Avtrz
BlogEngineering
Engineering8 min read

Edge-side image transforms: shaving 200ms off every avatar

How we replaced a Sharp worker pool with edge-rendered crops, and the three production bugs we hit on the way.

Maya Okonkwo··8 min read
−200ms
performance
performance

For most of Avtrz’s life, an avatar request that missed the cache went to a pool of workers running Sharp. The worker pulled the original photo, resized and cropped it, and handed it back. It worked. It was also a fleet of machines we had to run, scale, and patch so that a request could wait in a queue.

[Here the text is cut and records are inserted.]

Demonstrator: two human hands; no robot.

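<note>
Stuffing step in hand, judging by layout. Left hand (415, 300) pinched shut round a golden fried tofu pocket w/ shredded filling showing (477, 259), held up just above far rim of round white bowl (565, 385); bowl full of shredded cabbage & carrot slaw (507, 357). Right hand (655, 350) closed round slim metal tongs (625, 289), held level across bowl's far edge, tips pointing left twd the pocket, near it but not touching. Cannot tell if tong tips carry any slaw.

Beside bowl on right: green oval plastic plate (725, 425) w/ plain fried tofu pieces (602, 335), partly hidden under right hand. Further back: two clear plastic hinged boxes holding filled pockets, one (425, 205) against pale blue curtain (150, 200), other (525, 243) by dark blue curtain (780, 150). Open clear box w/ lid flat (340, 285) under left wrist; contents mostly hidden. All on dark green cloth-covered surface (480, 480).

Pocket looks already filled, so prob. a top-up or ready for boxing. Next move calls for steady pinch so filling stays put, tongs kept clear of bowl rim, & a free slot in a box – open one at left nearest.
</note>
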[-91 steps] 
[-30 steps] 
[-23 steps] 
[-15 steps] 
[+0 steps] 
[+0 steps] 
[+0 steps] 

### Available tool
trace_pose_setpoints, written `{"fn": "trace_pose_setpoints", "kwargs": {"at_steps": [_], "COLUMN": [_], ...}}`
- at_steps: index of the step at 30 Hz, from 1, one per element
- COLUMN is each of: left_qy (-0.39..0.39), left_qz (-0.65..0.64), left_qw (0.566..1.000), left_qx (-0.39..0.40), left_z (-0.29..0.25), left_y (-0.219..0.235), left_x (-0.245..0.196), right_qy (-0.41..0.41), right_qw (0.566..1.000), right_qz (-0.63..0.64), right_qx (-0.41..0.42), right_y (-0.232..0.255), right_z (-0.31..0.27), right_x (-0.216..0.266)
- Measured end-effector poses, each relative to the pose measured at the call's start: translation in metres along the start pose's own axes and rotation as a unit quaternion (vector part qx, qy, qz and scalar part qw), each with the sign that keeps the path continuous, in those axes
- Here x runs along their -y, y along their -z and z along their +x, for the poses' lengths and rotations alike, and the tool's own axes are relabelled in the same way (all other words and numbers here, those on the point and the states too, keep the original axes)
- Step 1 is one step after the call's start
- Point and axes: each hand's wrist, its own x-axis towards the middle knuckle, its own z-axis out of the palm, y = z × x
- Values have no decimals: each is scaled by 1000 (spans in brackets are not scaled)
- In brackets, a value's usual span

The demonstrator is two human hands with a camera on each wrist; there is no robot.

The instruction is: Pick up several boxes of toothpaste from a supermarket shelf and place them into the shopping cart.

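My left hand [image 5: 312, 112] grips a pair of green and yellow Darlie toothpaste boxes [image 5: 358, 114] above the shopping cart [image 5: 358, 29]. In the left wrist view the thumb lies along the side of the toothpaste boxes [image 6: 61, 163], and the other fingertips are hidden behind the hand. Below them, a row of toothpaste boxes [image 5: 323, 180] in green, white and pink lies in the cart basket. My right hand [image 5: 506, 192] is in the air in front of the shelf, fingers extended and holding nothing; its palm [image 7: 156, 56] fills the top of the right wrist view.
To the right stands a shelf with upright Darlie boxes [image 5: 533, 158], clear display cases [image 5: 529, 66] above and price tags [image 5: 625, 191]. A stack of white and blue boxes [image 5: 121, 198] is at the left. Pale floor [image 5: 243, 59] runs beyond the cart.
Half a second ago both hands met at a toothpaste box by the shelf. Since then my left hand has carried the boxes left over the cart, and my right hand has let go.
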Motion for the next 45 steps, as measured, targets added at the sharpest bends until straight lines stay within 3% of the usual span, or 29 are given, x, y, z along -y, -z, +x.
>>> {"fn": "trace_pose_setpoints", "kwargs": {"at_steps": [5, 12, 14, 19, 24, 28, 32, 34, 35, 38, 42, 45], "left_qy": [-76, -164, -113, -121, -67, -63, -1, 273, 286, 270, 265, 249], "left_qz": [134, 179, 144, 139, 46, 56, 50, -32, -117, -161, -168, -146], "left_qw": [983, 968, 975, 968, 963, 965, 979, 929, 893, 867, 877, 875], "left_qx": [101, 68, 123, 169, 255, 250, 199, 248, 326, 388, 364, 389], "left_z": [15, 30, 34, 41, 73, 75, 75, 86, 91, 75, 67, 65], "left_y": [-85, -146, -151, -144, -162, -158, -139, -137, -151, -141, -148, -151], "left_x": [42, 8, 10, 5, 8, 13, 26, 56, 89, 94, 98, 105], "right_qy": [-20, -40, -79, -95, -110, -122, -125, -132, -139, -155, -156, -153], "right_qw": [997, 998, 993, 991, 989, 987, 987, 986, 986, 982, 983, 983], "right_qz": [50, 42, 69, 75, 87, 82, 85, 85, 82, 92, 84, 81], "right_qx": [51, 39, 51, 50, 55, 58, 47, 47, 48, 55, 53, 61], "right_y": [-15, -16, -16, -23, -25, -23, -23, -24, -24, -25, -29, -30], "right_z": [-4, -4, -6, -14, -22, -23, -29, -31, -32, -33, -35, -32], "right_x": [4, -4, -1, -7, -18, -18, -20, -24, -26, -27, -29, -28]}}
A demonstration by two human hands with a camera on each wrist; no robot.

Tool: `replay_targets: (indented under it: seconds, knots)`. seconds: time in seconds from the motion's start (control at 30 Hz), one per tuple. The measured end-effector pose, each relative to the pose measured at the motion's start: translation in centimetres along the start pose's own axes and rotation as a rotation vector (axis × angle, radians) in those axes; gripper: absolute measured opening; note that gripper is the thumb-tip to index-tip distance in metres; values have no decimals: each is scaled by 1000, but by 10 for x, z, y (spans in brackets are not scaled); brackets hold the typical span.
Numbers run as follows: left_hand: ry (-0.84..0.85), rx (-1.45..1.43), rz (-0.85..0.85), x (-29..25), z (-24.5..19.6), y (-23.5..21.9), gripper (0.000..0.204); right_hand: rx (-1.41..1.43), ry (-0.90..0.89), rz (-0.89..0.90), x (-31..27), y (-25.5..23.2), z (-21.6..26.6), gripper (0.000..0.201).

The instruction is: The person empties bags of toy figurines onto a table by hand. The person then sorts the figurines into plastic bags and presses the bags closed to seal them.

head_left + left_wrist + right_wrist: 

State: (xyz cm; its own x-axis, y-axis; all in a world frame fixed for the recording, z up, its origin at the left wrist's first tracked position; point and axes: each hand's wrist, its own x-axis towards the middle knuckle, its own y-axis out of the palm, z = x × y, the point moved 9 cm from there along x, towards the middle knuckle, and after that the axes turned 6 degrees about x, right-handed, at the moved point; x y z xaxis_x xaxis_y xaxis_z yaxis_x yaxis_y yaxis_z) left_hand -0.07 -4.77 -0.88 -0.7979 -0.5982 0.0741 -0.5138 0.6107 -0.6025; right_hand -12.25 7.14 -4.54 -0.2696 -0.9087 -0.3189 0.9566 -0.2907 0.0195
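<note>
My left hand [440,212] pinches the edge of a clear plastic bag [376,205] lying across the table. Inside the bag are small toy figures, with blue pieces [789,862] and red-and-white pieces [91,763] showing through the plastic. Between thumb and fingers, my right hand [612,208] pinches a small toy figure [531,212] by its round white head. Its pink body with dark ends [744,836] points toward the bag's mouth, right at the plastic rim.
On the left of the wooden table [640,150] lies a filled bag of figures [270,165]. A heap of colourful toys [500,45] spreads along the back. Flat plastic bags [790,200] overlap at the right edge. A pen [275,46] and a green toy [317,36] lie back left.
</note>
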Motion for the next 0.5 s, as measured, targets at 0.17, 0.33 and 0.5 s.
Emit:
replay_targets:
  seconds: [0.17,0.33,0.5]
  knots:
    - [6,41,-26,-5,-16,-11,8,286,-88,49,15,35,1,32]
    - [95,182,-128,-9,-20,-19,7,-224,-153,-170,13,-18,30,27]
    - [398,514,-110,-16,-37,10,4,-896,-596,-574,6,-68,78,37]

This spring we moved the transform to the edge. The crop now happens in the same edge function that serves the response, next to the user, with no worker pool behind it. It cut about 200ms off every cache miss. It also cost us three production bugs, which are the interesting part.

Why move it at all

A worker pool is latency you pay for twice: the network hop to the pool, and the time the request spends queued behind other requests when traffic spikes. Warm-up jobs spike traffic by design, so the queue was worst exactly when customers cared most.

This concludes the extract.